Stan Hoeppner <stan@xxxxxxxxxxxxxxxxx> · Wed, 20 Nov 2013 19:28:37 -0600

On 11/20/2013 10:16 AM, James Plank wrote:
> Hi all -- no real comments, except as I mentioned to Ric, my tutorial
> in FAST last February presents Reed-Solomon coding with Cauchy
> matrices, and then makes special note of the common pitfall of
> assuming that you can append a Vandermonde matrix to an identity
> matrix.  Please see
> http://web.eecs.utk.edu/~plank/plank/papers/2013-02-11-FAST-Tutorial.pdf,
> slides 48-52.
> 
> Andrea, does the matrix that you included in an earlier mail (the one
> that has Linux RAID-6 in the first two rows) have a general form, or
> did you develop it in an ad hoc manner so that it would include Linux
> RAID-6 in the first two rows?

Hello Jim,

It's always perilous to follow a Ph.D., so I guess I'm feeling suicidal
today. ;)

I'm not attempting to marginalize Andrea's work here, but I can't help
but ponder what the real value of triple parity RAID is, or quad, or
beyond.  Some time ago parity RAID's primary mission ceased to be
surviving single drive failure, or a 2nd failure during rebuild, and
became mitigating UREs during a drive rebuild.  So we're now talking
about dedicating 3 drives of capacity to avoiding disaster due to
platter defects and secondary drive failure.  For small arrays this is
approaching half the array capacity.  So here parity RAID has lost the
battle with RAID10's capacity disadvantage, yet it still suffers the
vastly inferior performance in normal read/write IO, not to mention
rebuild times that are 3-10x longer.

WRT rebuild times, once drives hit 20TB we're looking at 18 hours just
to mirror a drive at full streaming bandwidth, assuming 300MB/s
average--and that is probably being kind to the drive makers.  With 6 or
8 of these drives, I'd guess a typical md/RAID6 rebuild will take at
minimum 72 hours or more, probably over 100, and probably more yet for
3P.  And with larger drive count arrays the rebuild times approach a
week.  Whose users can go a week with degraded performance?  This is
simply unreasonable, at best.  I say it's completely unacceptable.

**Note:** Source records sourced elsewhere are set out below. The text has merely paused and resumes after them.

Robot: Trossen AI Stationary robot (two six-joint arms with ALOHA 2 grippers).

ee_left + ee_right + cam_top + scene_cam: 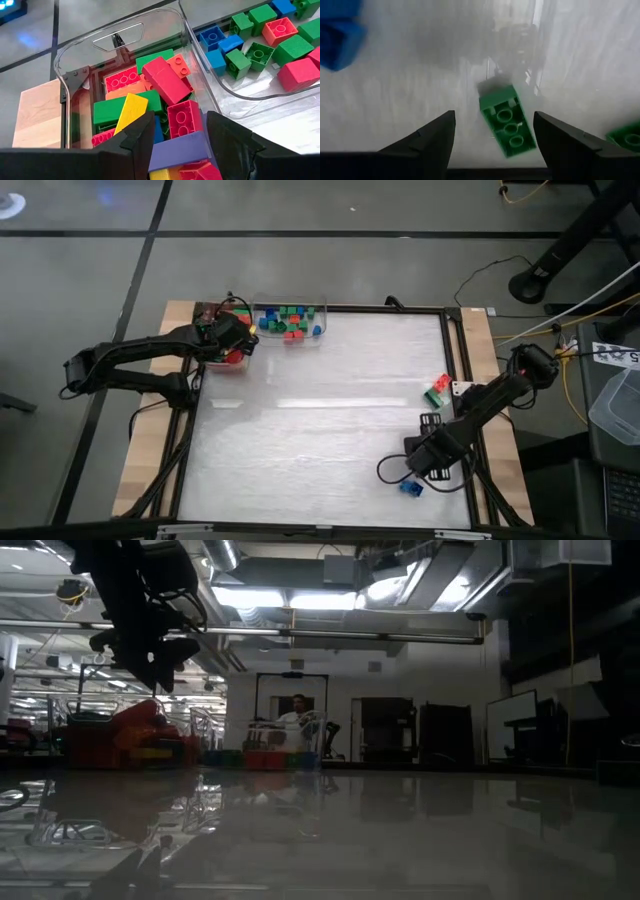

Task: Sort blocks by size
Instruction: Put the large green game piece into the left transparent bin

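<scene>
Left gripper (pixel 177 145): over the long-brick bin (pixel 67 60) at the table's far left corner, jaws clamped on a purple brick (pixel 180 150), likely to drop it in.
Right gripper (pixel 492 135): near right edge, jaws wide, straddling a loose green brick (pixel 507 122) for pickup.
Square bricks (pixel 290 320): next bin.

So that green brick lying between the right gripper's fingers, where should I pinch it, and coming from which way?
Take the green brick across its two long side walls, near the middle, coming straight down from above. It lies flat on the table, studs up, a long rectangle sitting slightly askew between the open right gripper fingers. I would twist the wrist a little first, so the fingers meet the long sides squarely.
</scene>
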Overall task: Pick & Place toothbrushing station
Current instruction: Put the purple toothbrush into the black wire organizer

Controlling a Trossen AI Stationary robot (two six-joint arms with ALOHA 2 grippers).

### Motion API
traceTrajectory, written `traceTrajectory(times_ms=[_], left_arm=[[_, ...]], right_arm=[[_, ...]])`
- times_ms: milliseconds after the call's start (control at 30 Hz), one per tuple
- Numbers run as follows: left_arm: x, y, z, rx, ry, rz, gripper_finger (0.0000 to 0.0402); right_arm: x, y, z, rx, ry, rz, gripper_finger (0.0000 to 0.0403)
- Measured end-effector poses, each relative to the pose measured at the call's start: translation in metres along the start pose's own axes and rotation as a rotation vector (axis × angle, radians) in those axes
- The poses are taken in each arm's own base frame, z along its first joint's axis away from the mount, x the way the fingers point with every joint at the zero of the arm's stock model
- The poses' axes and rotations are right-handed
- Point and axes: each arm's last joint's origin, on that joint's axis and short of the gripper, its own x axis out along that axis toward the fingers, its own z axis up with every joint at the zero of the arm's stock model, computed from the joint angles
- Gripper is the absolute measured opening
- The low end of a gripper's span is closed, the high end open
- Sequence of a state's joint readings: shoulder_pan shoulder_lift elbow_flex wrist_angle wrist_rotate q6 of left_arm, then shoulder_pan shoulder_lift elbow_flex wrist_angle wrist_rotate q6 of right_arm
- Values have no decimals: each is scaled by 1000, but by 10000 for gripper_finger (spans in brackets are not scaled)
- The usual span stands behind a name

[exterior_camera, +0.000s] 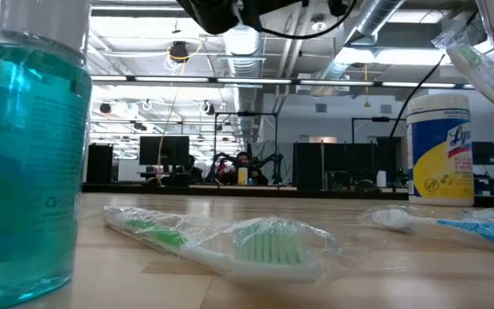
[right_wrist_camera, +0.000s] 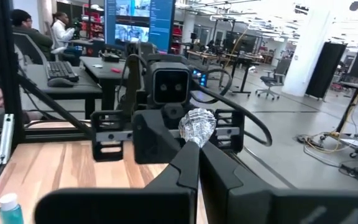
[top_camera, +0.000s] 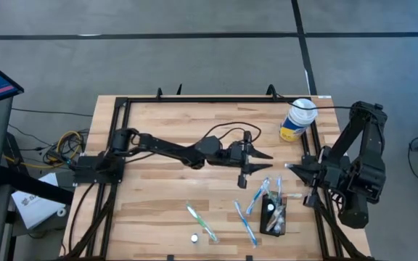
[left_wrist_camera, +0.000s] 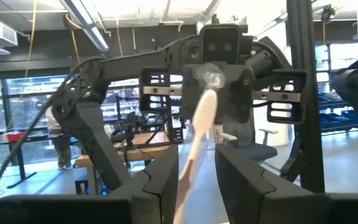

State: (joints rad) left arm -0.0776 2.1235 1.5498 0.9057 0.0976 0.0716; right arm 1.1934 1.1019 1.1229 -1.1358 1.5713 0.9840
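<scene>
1. The counter (top_camera: 158, 196) is a pale wood slab in a black frame, with both arms over it.
2. The left arm reaches from the left edge toward the middle. Its hand (top_camera: 256, 161) hangs above the wood, just up from the station.
3. The left wrist view shows this hand (left_wrist_camera: 194, 165) closed on a wrapped brush (left_wrist_camera: 194, 149) that sticks out between the two fingers (left_wrist_camera: 160, 177).
4. The right arm sits folded at the right edge. Its hand (top_camera: 290, 168) points inward, facing the left hand.
5. The right wrist view shows the right hand (right_wrist_camera: 194, 162) with fingers nearly together, pinching a crinkled clear wrapper end (right_wrist_camera: 196, 126). What the wrapper holds I cannot tell.
6. A wipes canister (top_camera: 297, 119), yellow and blue with a white lid, stands near the back right corner.
7. The station (top_camera: 273, 214), a small black box, sits at the front right of the counter, near the right hand. Brushes stick out of it.
8. A blue brush (top_camera: 257, 194) leans at the station's left side, and another (top_camera: 245, 222) lies just left of it.
9. A green brush (top_camera: 200, 222) lies farther left, near the front edge.
10. A small bottle of teal liquid (exterior_camera: 24, 154) fills the low view's left side.
</scene>
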Motion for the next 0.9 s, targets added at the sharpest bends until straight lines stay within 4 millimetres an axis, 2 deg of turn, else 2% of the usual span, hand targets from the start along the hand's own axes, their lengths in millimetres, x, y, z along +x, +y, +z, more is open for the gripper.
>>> traceTrajectory(times_ms=[133,567,900], left_arm=[[2,0,-6,-2,11,-6,110],[2,-3,-6,-4,14,-11,138],[3,-7,-6,-3,13,-19,144]], right_arm=[[1,0,0,10,1,-6,0],[6,14,14,-36,5,-31,0],[23,25,18,-40,60,-35,0]])
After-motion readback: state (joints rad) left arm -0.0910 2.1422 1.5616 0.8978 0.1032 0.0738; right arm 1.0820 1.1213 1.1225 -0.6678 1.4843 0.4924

With these gargantuan drives coming soon, the probability of multiple
UREs during rebuild are pretty high.  Continuing to use ever more
complex parity RAID schemes simply increases rebuild time further.  The
longer the rebuild, the more likely a subsequent drive failure due to
heat buildup, vibration, etc.  Thus, in our maniacal efforts to mitigate
one failure mode we're increasing the probability of another.  TANSTAFL.
 Worse yet, RAID10 isn't going to survive because UREs on a single drive
are increasingly likely with these larger drives, and one URE during
rebuild destroys the array.

I think people are going to have to come to grips with using more and
more drives simply to brace the legs holding up their arrays; comes to
grips with these insane rebuild times; or bite the bullet they so
steadfastly avoided with RAID10.  Lots more spindles solves problems,
but at a greater cost--again, no free lunch.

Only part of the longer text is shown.